REQUIRED ACTION. Take the entries that follow and return exactly the lines from the one holding "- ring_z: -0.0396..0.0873" through the one holding "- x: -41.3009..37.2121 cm", both included. Nothing else is needed.

(Dataset excerpts)

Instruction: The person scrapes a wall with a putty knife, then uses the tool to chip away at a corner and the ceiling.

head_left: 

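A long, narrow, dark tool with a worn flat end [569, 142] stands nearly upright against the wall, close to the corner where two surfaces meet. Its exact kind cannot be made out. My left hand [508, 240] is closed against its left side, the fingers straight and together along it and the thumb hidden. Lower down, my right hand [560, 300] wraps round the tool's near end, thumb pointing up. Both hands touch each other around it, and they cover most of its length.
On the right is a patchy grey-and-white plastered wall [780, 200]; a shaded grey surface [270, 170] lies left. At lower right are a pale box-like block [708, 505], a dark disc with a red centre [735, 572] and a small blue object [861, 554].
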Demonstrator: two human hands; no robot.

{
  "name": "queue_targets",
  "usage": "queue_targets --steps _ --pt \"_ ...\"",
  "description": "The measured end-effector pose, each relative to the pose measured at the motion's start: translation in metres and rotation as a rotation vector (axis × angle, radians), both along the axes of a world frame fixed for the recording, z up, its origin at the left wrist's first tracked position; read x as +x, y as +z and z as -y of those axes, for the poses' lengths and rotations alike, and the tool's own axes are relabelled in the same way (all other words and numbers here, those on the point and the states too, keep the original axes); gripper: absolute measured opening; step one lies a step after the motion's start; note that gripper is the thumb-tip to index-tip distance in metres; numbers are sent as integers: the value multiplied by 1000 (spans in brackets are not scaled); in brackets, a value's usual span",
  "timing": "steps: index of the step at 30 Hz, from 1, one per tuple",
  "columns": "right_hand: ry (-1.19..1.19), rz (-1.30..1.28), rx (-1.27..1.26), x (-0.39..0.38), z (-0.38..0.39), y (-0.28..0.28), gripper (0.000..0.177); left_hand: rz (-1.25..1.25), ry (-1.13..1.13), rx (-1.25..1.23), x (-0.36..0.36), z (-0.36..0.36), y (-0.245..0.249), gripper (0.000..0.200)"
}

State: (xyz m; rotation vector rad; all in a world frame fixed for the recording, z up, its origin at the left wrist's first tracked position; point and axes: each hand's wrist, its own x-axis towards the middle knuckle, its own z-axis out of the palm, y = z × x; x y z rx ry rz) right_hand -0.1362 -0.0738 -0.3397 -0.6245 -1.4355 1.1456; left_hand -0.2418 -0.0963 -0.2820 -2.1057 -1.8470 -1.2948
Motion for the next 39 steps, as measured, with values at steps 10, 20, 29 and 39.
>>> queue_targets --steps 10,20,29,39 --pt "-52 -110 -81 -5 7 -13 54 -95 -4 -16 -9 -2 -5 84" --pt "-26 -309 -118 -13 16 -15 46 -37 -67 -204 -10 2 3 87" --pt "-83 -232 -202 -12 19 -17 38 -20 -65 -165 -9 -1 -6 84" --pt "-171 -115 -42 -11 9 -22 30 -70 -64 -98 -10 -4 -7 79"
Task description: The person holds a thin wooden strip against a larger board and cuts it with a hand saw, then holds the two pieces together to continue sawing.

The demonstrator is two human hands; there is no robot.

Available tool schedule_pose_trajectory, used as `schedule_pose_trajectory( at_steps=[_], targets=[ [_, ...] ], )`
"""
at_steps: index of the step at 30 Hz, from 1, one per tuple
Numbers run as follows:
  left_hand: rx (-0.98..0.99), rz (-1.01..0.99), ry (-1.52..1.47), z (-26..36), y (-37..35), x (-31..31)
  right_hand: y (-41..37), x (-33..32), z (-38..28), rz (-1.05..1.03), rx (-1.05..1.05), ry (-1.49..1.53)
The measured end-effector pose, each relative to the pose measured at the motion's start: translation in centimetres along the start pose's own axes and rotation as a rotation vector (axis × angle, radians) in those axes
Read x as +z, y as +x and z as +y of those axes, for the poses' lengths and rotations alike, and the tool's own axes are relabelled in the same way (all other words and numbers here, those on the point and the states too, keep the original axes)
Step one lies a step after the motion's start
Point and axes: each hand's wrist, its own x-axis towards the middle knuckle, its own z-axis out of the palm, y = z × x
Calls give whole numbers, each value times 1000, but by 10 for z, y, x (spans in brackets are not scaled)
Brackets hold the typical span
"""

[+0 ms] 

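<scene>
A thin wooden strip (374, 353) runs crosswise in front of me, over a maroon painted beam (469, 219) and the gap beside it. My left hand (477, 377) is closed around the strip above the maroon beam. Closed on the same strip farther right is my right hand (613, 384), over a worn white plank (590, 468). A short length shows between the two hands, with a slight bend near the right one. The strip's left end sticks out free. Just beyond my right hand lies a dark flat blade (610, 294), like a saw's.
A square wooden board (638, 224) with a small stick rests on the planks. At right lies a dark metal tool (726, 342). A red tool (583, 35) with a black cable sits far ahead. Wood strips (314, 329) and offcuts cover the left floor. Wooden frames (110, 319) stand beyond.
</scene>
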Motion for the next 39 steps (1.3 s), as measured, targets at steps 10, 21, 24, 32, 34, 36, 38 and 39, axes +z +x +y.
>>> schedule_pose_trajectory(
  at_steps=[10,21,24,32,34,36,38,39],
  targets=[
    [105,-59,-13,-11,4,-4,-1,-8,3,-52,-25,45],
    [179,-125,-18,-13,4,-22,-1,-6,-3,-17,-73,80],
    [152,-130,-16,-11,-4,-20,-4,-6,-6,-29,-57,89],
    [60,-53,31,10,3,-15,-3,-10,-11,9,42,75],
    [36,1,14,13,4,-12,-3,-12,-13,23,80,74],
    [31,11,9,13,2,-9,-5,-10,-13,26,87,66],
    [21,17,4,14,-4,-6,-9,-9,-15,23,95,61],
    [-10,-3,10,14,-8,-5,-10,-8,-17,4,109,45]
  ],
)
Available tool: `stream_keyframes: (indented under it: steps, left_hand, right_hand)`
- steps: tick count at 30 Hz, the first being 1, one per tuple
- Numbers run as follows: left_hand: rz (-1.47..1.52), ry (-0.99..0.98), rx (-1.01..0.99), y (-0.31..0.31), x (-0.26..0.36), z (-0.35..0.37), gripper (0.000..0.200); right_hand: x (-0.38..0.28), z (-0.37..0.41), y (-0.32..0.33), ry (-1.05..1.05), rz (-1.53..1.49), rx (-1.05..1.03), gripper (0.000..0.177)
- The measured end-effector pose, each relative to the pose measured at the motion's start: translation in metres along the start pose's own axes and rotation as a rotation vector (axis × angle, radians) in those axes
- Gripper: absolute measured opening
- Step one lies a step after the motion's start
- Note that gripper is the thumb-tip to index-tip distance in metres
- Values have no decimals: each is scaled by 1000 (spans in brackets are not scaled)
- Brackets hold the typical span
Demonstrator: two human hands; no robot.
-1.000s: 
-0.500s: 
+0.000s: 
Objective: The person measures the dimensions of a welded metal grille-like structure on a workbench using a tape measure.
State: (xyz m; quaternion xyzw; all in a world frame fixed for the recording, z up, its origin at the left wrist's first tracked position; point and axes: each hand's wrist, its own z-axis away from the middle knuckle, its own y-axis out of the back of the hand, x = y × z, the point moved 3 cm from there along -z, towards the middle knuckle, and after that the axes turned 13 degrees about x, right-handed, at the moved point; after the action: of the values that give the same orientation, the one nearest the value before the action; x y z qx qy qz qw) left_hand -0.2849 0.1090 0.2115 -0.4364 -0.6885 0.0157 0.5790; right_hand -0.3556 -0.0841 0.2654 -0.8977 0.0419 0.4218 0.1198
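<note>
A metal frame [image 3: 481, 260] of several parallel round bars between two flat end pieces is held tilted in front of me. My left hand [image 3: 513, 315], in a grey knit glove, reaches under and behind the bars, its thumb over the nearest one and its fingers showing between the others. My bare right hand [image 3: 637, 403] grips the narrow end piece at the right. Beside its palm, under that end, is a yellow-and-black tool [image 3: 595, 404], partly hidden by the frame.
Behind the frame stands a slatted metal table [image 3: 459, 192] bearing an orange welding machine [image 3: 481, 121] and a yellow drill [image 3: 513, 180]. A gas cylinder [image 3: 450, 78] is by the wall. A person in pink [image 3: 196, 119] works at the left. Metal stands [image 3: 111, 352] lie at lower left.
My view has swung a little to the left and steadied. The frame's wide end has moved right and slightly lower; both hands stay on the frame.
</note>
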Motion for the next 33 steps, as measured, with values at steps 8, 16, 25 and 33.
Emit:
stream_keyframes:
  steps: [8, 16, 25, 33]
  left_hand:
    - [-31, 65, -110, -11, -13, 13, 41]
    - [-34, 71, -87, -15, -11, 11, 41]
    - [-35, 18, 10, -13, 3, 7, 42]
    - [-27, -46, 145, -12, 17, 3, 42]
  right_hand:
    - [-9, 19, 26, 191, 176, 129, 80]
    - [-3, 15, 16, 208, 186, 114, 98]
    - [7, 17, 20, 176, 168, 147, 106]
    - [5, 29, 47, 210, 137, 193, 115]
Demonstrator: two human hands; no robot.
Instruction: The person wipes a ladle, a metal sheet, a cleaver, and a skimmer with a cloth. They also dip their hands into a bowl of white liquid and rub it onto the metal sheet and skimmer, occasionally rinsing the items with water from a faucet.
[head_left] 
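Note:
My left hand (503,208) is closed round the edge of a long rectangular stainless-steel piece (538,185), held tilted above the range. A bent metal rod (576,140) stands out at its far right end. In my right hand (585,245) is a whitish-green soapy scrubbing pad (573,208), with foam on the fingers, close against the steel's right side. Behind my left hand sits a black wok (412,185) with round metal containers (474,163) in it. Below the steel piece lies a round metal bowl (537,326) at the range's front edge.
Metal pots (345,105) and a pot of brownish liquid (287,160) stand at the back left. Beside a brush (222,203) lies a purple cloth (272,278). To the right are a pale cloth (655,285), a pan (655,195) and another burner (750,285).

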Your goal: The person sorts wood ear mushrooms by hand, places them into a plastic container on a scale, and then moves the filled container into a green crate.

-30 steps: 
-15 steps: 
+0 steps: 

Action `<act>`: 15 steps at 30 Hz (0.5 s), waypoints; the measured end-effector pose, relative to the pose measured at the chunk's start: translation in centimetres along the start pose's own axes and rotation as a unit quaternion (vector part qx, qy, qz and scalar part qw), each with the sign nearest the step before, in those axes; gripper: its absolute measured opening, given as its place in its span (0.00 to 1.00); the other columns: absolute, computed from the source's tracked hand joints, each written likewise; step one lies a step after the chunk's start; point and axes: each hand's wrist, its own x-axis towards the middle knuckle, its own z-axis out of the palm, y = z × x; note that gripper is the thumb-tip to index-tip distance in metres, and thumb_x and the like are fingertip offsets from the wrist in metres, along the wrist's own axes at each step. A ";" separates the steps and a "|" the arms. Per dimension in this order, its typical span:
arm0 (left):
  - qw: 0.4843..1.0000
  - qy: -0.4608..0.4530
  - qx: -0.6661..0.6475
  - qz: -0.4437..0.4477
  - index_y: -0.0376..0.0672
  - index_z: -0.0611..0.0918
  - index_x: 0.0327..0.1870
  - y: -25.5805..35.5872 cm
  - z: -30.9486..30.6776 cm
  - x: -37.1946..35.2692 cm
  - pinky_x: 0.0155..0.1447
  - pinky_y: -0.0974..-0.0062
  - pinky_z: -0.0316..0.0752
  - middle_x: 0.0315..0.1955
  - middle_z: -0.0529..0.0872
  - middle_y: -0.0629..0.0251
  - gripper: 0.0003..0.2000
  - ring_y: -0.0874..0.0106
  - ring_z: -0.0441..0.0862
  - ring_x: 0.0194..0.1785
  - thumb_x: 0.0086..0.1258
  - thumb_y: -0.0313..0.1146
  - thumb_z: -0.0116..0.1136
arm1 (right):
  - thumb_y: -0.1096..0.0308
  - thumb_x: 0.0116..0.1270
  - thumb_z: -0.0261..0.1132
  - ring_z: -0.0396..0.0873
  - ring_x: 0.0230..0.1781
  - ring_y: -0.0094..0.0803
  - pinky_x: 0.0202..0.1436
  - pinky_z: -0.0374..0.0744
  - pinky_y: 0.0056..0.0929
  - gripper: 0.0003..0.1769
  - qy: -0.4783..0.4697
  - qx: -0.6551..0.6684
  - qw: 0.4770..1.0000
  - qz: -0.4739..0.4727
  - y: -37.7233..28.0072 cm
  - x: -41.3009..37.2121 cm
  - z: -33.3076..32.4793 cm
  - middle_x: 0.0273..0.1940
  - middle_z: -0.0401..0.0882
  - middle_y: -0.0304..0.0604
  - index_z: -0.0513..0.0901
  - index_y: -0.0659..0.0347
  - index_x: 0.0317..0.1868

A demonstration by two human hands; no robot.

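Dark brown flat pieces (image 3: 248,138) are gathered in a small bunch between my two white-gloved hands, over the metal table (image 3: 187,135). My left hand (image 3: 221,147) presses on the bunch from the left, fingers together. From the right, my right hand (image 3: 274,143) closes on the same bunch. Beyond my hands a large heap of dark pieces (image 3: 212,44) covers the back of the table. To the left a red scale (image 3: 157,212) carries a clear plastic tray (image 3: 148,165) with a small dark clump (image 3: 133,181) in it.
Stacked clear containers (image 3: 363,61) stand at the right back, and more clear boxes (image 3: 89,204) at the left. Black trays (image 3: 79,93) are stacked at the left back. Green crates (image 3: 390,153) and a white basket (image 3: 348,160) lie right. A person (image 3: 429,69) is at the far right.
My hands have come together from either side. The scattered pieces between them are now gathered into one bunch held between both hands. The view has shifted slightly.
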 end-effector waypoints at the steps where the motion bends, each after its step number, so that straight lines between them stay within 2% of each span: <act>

RESPONSE AREA.
  - ring_z: -0.0396..0.0873
  - ring_x: 0.0230..0.1781
  - ring_y: -0.0094..0.0803
  - pinky_x: 0.0202..0.1436
  - pinky_z: -0.0374..0.0744
  - pinky_y: 0.0056..0.0929
  - gripper: 0.0003..0.1769
  - qy: -0.4783..0.4697
  - qx: -0.6551..0.6684
  - qw: 0.4770..1.0000
  - qz: -0.4739..0.4727
  - y: -37.7233..28.0072 cm
  - x: -41.3009..37.2121 cm

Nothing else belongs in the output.